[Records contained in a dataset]
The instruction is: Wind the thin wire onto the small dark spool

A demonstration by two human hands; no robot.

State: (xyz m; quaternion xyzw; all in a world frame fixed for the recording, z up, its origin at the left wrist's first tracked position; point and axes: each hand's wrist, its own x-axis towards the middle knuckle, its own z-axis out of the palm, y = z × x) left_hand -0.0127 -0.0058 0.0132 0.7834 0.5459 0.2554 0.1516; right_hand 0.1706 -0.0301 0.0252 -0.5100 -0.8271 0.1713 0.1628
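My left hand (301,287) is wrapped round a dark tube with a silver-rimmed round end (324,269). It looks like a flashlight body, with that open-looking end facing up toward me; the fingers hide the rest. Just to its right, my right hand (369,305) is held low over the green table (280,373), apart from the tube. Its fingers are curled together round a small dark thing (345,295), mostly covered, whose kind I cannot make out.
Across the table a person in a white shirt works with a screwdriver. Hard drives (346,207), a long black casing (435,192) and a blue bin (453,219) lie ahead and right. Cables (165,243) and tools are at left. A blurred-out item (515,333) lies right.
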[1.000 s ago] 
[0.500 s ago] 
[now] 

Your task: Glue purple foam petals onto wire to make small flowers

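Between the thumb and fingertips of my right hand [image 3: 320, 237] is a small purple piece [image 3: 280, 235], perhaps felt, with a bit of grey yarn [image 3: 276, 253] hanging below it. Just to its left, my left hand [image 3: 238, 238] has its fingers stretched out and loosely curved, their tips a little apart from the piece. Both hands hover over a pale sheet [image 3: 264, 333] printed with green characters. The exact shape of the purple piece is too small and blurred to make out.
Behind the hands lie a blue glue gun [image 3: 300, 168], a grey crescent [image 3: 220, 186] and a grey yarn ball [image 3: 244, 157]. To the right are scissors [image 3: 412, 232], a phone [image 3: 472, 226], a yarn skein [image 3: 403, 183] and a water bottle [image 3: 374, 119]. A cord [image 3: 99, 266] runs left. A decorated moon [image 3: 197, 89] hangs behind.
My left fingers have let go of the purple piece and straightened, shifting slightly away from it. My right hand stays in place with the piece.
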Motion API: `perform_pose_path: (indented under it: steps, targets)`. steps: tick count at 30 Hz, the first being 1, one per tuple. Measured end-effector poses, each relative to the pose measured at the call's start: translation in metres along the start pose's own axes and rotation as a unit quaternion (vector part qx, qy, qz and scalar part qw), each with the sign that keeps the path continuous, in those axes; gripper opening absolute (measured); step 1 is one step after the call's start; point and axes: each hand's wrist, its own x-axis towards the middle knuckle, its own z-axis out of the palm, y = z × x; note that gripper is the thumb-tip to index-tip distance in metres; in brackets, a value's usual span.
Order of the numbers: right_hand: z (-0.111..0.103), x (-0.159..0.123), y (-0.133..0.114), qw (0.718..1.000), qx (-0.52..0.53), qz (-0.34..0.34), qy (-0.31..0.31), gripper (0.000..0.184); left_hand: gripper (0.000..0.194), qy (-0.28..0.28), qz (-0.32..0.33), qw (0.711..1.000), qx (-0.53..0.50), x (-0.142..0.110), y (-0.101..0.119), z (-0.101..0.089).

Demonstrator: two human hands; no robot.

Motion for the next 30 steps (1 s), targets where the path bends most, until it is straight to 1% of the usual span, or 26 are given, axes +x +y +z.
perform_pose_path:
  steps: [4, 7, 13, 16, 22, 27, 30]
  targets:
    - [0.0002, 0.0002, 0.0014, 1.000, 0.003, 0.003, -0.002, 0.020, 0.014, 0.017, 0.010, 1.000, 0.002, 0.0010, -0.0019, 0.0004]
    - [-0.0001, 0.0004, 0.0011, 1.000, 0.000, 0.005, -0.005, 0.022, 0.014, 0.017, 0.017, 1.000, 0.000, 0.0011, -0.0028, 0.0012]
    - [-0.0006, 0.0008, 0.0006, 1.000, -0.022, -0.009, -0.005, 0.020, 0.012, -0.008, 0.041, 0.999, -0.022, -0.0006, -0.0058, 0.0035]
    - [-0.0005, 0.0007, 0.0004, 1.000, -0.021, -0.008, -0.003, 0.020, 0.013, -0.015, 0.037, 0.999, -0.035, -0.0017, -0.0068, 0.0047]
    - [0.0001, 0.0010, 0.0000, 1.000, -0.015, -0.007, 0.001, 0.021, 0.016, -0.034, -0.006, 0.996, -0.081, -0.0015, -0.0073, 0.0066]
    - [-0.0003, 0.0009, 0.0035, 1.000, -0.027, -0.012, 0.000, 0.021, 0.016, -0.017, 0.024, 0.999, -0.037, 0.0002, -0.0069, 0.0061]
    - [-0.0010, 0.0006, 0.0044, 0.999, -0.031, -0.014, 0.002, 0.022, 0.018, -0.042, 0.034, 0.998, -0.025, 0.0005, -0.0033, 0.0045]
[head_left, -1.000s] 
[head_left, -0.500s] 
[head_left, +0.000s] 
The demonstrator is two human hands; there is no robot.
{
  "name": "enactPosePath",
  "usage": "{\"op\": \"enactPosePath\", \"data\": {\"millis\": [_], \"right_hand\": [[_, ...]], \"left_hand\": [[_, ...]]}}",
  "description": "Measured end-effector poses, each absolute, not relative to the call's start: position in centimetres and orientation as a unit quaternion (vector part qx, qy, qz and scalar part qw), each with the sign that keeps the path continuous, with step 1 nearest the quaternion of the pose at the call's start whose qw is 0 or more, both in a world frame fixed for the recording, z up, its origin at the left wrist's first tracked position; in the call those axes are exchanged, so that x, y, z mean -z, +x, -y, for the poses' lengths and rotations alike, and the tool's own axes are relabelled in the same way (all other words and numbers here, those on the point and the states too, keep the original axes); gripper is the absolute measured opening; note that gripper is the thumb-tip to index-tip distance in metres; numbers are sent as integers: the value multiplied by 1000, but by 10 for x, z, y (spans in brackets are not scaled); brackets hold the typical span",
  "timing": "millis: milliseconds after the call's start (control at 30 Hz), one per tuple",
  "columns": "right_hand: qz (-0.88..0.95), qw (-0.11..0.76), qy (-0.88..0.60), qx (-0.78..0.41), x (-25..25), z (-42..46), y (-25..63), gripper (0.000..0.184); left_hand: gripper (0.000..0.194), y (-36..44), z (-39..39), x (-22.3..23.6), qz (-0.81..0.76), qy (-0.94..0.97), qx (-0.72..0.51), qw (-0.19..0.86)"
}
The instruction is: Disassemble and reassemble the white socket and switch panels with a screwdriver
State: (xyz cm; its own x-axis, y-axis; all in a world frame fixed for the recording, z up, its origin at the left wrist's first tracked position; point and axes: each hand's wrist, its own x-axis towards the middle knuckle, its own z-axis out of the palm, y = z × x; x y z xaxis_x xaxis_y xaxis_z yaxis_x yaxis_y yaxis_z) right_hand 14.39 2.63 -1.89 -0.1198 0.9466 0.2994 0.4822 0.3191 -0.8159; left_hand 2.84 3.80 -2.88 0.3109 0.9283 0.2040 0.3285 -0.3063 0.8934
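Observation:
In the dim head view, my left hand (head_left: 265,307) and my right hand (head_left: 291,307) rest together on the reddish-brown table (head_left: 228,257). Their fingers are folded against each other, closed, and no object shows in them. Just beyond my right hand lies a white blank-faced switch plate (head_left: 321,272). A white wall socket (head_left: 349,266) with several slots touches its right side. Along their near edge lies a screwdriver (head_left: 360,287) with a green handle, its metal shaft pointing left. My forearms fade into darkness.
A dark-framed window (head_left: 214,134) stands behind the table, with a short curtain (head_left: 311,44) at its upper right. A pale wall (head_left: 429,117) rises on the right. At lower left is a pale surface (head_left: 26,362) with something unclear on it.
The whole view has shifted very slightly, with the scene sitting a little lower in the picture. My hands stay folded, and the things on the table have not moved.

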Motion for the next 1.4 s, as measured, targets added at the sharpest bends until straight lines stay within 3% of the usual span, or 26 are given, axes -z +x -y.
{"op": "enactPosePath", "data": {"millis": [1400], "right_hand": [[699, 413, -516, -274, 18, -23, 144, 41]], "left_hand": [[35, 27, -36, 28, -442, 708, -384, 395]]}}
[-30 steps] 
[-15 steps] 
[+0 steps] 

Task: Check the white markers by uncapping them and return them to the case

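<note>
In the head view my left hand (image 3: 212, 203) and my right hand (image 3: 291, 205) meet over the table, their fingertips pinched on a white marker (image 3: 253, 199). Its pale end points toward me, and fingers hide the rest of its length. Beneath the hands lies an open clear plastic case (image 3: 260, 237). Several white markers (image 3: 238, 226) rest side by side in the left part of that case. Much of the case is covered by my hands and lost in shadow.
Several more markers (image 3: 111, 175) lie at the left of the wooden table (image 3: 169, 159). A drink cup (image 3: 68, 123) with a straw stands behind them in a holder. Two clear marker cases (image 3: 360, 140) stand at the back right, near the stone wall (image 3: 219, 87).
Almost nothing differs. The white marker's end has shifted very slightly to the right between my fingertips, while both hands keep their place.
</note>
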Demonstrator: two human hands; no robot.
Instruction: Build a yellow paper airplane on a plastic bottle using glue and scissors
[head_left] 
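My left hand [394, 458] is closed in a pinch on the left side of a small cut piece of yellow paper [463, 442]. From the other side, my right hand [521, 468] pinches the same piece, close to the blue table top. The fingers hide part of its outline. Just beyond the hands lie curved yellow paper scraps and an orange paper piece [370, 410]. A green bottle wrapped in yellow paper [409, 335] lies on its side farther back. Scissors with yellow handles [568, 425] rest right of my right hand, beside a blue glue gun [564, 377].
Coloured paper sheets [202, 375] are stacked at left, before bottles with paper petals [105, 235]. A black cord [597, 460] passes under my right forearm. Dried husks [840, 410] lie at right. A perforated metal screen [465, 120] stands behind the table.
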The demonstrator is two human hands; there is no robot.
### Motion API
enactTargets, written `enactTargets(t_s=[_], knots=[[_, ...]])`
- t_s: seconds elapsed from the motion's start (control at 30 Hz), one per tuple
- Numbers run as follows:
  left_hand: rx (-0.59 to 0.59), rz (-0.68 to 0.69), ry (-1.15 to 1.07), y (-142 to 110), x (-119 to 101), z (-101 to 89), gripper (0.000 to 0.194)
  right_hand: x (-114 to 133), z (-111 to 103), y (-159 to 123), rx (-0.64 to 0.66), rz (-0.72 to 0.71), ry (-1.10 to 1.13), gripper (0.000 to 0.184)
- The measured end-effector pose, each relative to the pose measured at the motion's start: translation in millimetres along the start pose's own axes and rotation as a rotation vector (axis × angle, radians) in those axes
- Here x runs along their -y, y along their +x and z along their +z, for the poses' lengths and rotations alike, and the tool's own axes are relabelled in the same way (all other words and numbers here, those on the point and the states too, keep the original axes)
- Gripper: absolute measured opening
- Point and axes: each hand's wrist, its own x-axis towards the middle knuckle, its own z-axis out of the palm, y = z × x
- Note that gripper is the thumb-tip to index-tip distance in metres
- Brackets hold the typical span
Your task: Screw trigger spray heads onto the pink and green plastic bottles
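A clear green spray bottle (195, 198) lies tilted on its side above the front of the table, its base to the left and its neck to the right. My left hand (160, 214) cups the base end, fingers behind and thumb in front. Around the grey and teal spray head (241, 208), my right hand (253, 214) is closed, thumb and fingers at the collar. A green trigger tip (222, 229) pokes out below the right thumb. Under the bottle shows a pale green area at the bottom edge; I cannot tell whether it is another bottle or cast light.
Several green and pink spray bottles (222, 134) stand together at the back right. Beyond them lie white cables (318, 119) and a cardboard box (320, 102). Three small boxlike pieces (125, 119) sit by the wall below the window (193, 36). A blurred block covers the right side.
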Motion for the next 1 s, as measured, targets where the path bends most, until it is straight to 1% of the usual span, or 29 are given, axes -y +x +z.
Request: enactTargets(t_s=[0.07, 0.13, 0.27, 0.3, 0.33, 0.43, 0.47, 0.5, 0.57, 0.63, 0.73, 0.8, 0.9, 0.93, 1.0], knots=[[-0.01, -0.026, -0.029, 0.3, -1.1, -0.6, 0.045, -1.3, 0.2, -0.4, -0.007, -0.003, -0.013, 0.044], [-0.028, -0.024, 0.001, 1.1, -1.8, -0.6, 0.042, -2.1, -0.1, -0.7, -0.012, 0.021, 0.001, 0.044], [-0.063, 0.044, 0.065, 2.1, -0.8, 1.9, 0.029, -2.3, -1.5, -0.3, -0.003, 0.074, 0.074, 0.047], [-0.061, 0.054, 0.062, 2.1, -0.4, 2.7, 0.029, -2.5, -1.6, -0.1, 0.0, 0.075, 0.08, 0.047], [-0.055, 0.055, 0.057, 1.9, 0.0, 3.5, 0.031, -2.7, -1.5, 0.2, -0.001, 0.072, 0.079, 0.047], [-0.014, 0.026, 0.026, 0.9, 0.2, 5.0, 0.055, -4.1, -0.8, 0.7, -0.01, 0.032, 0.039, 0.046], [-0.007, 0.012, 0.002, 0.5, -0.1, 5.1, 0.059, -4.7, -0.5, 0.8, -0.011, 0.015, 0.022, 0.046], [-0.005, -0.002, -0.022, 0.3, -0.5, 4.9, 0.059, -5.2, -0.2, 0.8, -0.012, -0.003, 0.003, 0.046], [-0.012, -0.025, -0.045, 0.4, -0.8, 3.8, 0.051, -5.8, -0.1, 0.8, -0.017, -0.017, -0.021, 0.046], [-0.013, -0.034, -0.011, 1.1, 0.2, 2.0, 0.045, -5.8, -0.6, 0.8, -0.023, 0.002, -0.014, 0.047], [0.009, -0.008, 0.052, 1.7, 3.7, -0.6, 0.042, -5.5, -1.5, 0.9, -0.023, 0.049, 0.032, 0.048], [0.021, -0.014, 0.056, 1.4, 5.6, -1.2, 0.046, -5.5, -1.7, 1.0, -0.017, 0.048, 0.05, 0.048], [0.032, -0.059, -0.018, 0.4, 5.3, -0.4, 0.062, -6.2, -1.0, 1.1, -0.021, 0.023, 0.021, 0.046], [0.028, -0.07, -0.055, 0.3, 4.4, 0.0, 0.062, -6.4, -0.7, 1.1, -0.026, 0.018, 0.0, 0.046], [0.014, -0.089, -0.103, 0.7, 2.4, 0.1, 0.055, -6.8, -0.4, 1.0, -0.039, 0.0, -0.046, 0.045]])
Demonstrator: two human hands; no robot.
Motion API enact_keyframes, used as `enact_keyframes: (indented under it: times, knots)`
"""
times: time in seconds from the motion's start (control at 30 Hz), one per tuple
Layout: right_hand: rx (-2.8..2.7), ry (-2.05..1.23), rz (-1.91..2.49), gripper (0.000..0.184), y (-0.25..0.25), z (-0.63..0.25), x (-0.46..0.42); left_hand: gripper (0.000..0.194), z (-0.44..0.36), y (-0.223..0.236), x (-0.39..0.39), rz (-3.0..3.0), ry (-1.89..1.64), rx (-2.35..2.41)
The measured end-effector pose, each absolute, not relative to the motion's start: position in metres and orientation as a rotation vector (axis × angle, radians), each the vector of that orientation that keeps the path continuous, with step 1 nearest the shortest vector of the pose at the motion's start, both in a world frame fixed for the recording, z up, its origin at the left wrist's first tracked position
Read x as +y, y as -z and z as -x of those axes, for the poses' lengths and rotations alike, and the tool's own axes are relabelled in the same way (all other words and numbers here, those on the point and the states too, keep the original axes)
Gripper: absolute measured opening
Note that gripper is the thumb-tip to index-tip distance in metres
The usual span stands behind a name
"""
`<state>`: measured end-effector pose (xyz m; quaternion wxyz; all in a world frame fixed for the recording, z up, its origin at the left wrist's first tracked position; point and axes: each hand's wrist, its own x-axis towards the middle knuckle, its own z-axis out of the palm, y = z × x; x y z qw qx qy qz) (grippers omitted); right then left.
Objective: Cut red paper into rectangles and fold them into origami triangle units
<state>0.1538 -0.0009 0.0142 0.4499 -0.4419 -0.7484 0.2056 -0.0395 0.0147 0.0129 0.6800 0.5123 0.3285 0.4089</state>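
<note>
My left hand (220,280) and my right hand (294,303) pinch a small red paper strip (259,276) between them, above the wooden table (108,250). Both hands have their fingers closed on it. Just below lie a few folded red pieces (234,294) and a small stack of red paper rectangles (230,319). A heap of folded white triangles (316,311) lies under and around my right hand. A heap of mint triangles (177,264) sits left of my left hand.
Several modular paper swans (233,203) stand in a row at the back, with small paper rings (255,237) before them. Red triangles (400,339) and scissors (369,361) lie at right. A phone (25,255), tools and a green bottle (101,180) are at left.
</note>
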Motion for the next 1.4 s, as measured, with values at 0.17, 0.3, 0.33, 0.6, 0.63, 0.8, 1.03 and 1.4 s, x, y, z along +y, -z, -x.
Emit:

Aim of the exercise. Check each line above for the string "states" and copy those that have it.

Answer box.
  "description": "Measured end-effector poses, each absolute, not relative to the call's start: position in centimetres and orientation as a unit quaternion (vector part qx, qy, qz and scalar part qw), each with the sign that keeps the path continuous, with step 1 nearest the quaternion of the pose at the call's start whose qw is 0 or more, both in a world frame fixed for the recording, z up, its origin at the left wrist's first tracked position; in the call those axes are exchanged, so that x, y, z mean -z, +x, -y, for the poses' lengths and rotations alike, and the tool's own axes are relabelled in the same way (all other words and numbers here, those on the point and the states too, keep the original axes); gripper is the absolute measured opening; note that gripper is the thumb-tip to index-tip distance in metres; numbers are sent as integers: the value multiplied by 1000, but by 10 for x, z, y (spans in brackets are not scaled); brackets hold the typical span",
- Here x runs along their -y, y along their +x and z along their +z, for the poses' lengths and rotations alike, and the tool's own axes are relabelled in the same way (all other words and numbers here, those on the point and the states too, keep the original axes)
Read x as +y, y as -z and z as -x of those axes, for the poses' lengths and rotations alike, and the tool's own axes are relabelled in the same way (all other words and numbers here, those on the point and the states too, keep the original axes)

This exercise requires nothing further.